▶ **Description of the task**
Copy the data below exactly, but not the pictures it contains.

Items from a data source:

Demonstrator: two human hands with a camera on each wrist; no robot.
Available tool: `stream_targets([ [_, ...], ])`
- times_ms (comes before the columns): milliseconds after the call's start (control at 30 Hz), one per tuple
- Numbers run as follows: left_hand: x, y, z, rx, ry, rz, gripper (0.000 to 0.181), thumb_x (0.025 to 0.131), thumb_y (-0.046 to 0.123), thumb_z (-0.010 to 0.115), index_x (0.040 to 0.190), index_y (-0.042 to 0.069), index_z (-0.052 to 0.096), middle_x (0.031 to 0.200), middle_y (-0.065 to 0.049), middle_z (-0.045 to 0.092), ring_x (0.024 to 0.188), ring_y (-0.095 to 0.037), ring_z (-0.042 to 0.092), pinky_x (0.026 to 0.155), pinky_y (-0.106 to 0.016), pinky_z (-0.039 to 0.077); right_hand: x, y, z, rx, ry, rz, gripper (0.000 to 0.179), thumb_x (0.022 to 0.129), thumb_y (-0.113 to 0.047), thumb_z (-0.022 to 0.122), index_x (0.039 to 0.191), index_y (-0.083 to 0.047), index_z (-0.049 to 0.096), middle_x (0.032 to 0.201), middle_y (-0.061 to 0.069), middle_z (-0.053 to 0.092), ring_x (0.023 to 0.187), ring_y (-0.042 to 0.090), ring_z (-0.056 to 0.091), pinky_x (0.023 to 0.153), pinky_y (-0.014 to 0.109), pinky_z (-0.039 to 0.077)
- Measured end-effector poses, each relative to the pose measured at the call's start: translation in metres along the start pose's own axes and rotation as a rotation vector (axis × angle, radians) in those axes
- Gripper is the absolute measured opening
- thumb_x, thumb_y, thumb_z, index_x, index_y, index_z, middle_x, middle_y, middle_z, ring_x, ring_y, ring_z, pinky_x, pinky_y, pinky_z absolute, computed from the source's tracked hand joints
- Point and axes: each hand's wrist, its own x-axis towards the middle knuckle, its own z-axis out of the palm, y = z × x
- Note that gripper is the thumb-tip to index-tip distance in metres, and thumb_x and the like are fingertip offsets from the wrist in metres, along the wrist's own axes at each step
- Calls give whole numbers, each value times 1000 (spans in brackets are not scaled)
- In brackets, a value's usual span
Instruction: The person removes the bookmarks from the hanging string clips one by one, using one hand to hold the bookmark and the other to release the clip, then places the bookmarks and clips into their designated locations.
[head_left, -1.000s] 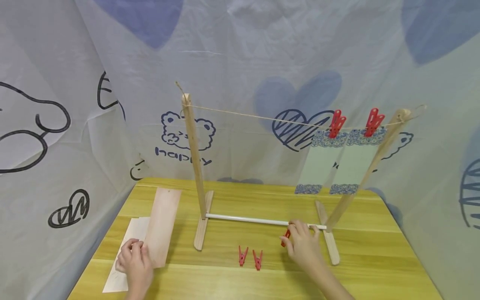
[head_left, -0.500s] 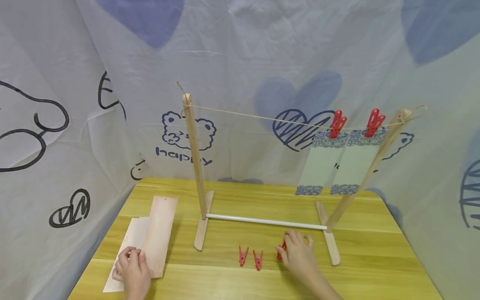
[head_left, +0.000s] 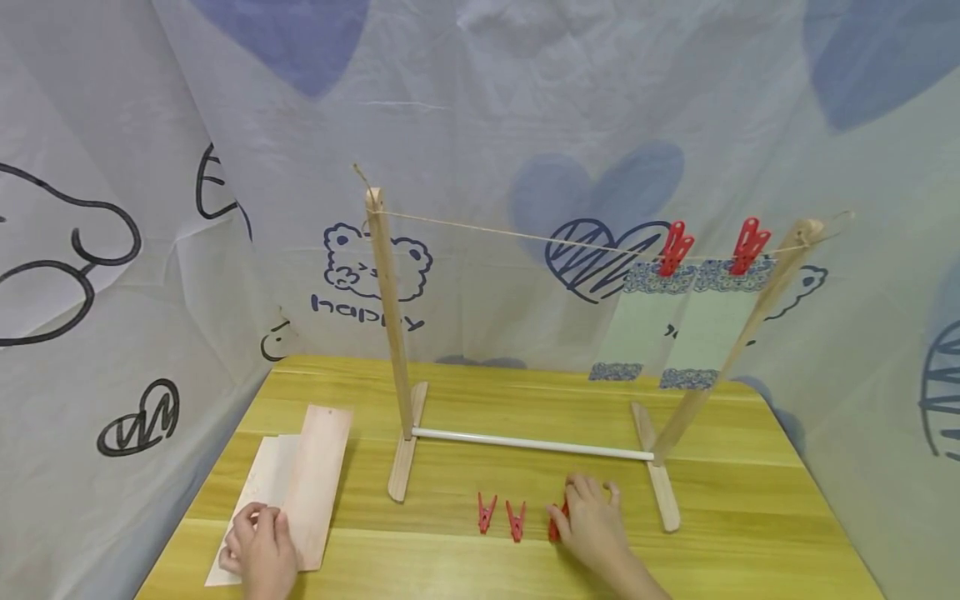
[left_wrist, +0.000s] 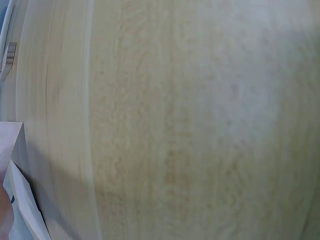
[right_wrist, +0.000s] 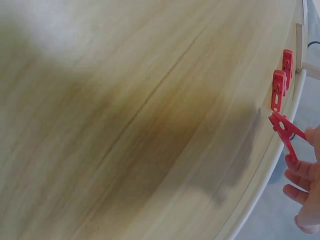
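In the head view my left hand (head_left: 262, 550) holds a pale pink paper strip (head_left: 318, 492) by its lower left edge; a small hole shows near its top. The strip lies partly over white paper (head_left: 258, 492). Only a sliver of this strip (left_wrist: 7, 137) and of my fingers appears in the left wrist view. My right hand (head_left: 596, 529) pinches a red clothespin (head_left: 558, 523) between thumb and fingers, low over the table. The right wrist view shows this clothespin (right_wrist: 286, 133) by its handles. Beside it lie two more red clothespins (head_left: 485, 513).
A wooden stand (head_left: 390, 317) with a white crossbar (head_left: 525, 442) stands behind my hands. Its string (head_left: 495, 231) spans two posts. Two blue-patterned cards (head_left: 645, 325) hang there from red clothespins (head_left: 677, 248), near the right post (head_left: 750, 333). A printed cloth surrounds the table (head_left: 465, 575).
My left hand has drawn the pink strip down toward me and slightly left. My right hand has moved the clothespin toward me and left, nearer the two lying clothespins.
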Motion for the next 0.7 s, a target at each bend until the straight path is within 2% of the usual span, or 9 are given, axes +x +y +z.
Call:
stream_targets([
  [400,0,-10,-3,69,-57,-69,8,91,3,46,86,-3,49,109,-21,34,100,-47,29,84,-62,8,0,-3,2,9,-94,20,41,85,-41,60,89,-1,65,102,6,56,100,25,49,90,55,26],
  [700,4,-12,-9,173,-179,-146,13,94,5,41,89,-5,48,111,-24,32,101,-47,26,84,-63,8,2,-4,4,6,-116,32,43,84,-43,60,88,0,66,100,6,56,100,25,50,91,55,26],
])
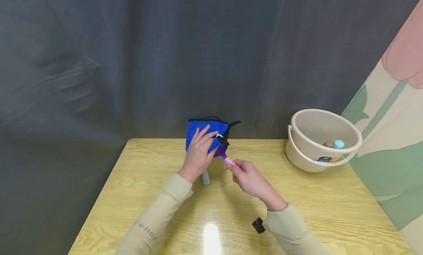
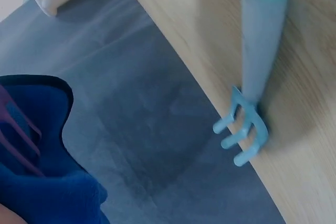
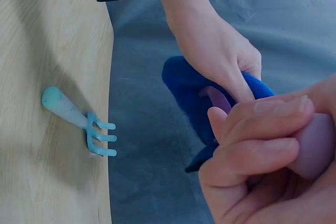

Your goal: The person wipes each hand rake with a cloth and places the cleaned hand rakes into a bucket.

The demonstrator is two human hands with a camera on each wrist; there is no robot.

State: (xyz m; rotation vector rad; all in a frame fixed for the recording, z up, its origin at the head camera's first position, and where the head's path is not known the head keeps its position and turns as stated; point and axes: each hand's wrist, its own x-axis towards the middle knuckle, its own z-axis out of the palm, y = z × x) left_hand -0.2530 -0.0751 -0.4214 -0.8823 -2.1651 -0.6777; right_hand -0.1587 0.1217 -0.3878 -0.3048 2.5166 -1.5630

▶ **Output below**
Demonstrator: two human hands with a camera on each wrist; no robot.
Available tool: `stream_targets([ [_, ...], ])`
- times_ms (comes before the columns): milliseconds after the call's start (control at 30 Hz), one per tuple
- Numbers run as follows: left_hand: x, y, z, rx, ry, rz, gripper (0.000 to 0.181), thumb_x (0.025 to 0.131), thumb_y (-0.046 to 0.123), thumb_z (-0.010 to 0.115), index_x (0.040 to 0.190), index_y (-0.042 to 0.069), index_z (-0.052 to 0.096), middle_x (0.031 to 0.200), middle_y (-0.065 to 0.049), middle_z (-0.045 to 0.092), ring_x (0.024 to 0.188), ring_y (-0.095 to 0.037), ring_z (-0.042 to 0.092), pinky_x (0.026 to 0.155), pinky_y (-0.106 to 0.016), pinky_z (-0.039 to 0.077); right_hand: x, y, z, rx, ry, rz, gripper (0.000 to 0.179), thumb_x (0.022 to 0.129), thumb_y (-0.113 to 0.047), thumb_z (-0.022 to 0.122), index_x (0.039 to 0.191), index_y (-0.083 to 0.047), index_z (-0.049 to 0.096), middle_x (0.032 to 0.201), middle_y (-0.061 to 0.069), middle_z (-0.053 to 0.092), ring_x (0.023 to 0.187), ring_y (-0.042 to 0.090), ring_z (-0.056 to 0.091), pinky_x (0.023 to 0.153), pinky_y (-0.014 to 0.109), pinky_z (-0.039 to 0.077)
- Measured end-effector poses, each relative to the pose measured at the call's start: translation in metres along the start pose's own axes and rotation as a rotation vector (axis × angle, radians) in those axes
- Gripper is the absolute measured opening
- thumb_x, thumb_y, thumb_z, index_x, index_y, index_z, middle_x, middle_y, middle_z, ring_x, ring_y, ring_z, pinky_x, pinky_y, pinky_z absolute, computed from the source's tracked hand joints
- Point and axes: each hand's wrist, its own x-axis towards the middle knuckle, its own z-axis out of the palm, y = z × x
- Note that gripper is the thumb-tip to index-tip distance in metres, and thumb_x and the like are fingertip offsets from the wrist in metres, along the wrist's own axes at each step
- Calls give whole numbers, each value times 1000 (spans in brackets are not scaled)
- In brackets, a value's usual span
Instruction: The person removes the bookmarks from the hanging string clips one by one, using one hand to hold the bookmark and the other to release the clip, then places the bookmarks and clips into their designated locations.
[head_left, -1.000s] 
[head_left, -0.500s] 
[head_left, +0.000s] 
[left_wrist, +0.000s] 
[right_wrist, +0.000s] 
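In the head view my left hand (head_left: 262, 550) holds a pale pink paper strip (head_left: 318, 492) by its lower left edge; a small hole shows near its top. The strip lies partly over white paper (head_left: 258, 492). Only a sliver of this strip (left_wrist: 7, 137) and of my fingers appears in the left wrist view. My right hand (head_left: 596, 529) pinches a red clothespin (head_left: 558, 523) between thumb and fingers, low over the table. The right wrist view shows this clothespin (right_wrist: 286, 133) by its handles. Beside it lie two more red clothespins (head_left: 485, 513).
A wooden stand (head_left: 390, 317) with a white crossbar (head_left: 525, 442) stands behind my hands. Its string (head_left: 495, 231) spans two posts. Two blue-patterned cards (head_left: 645, 325) hang there from red clothespins (head_left: 677, 248), near the right post (head_left: 750, 333). A printed cloth surrounds the table (head_left: 465, 575).
My left hand has drawn the pink strip down toward me and slightly left. My right hand has moved the clothespin toward me and left, nearer the two lying clothespins.
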Motion for the next 0.7 s, a target at each bend until the straight path is within 2% of the usual span, or 9 are given, axes +x +y +z.
Call:
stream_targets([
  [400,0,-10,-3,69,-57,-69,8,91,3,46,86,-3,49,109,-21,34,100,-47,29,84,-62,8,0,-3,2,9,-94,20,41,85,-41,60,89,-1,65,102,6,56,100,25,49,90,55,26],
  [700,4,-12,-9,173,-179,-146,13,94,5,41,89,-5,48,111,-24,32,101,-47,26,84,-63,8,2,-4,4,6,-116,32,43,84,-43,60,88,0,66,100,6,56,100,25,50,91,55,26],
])

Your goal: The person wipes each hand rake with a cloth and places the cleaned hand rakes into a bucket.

The demonstrator is two human hands with a camera on each wrist; there is no robot.

State: (xyz m; rotation vector rad; all in a frame fixed for the recording, z up, its origin at the head camera's first position, and where the head's path is not known the head keeps its position and turns as stated; point and axes: each hand's wrist, its own x-axis towards the middle knuckle, its own z-axis out of the palm, y = z × x) left_hand -0.2530 -0.0751 -0.4214 -0.8823 -2.1651 -0.6777; right_hand -0.1587 0.1217 -0.3878 -0.3048 2.5166 -1.5630

Here is where the answer stops.